→ WHAT YOU SHOULD DO:
Keep the text of the data exactly as it is and omit each picture from the copy.
DATA PROVIDED Start Marker
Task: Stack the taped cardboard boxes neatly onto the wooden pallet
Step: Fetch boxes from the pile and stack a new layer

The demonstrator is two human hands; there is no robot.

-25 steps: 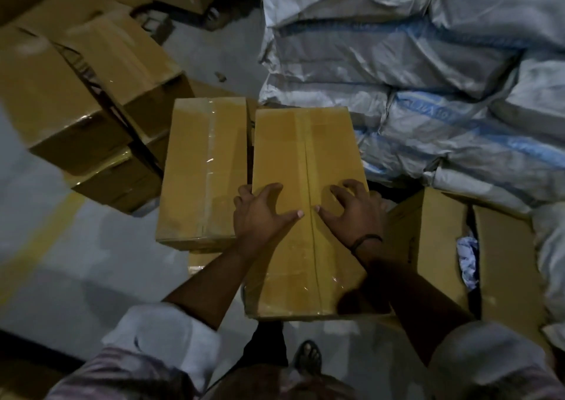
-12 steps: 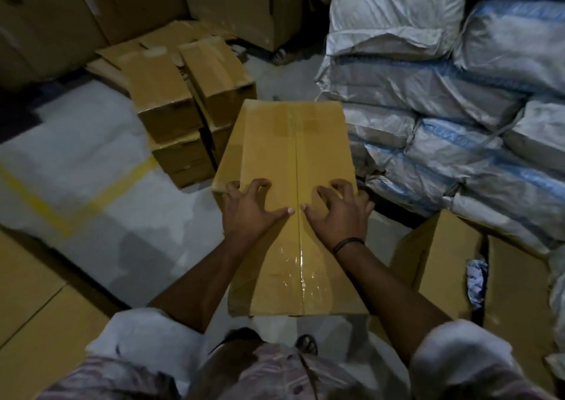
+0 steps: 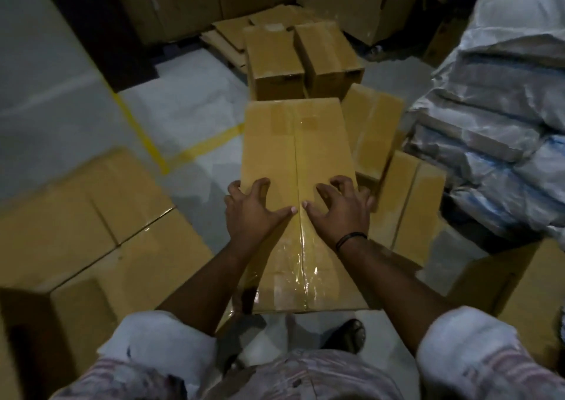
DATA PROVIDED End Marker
→ ANSWER TO THE PROBLEM:
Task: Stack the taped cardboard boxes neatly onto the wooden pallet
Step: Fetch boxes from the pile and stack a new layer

The demonstrator is two human hands; there is no robot.

-25 steps: 
-12 steps: 
+0 steps: 

No further work remains in this exercise.